#### Assigned task:
Using the listing that follows, report how many lines include the word "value", and add no other words.

#### Data segment:
++++++

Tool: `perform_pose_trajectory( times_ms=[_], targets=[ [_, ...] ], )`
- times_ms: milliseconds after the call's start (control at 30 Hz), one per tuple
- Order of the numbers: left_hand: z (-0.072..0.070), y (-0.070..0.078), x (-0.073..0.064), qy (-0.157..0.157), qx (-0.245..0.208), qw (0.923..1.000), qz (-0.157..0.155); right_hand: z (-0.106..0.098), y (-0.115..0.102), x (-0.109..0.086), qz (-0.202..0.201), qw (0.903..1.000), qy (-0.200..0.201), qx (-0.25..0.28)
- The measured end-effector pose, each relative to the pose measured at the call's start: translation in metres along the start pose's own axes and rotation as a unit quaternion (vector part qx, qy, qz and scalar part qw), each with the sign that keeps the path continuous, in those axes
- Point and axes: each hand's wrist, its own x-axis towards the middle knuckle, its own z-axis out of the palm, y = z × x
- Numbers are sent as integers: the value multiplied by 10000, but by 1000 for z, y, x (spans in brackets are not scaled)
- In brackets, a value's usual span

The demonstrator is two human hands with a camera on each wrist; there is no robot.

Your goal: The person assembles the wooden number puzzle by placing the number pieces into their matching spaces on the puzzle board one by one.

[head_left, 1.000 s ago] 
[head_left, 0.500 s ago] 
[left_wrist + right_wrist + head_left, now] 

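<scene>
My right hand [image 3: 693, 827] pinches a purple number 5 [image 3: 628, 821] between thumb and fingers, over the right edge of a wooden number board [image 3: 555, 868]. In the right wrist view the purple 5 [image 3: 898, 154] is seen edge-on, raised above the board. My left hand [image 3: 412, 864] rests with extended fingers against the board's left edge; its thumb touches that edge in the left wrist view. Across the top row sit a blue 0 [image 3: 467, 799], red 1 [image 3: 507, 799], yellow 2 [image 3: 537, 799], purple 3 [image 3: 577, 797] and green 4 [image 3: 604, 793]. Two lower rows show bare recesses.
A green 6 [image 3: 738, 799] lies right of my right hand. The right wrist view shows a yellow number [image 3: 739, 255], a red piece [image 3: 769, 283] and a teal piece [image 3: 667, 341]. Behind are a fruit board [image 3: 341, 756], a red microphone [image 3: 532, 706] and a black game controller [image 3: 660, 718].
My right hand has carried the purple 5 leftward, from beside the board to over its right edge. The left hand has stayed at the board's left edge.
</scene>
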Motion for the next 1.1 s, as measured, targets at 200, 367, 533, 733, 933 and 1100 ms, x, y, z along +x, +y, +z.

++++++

#### Output below:
2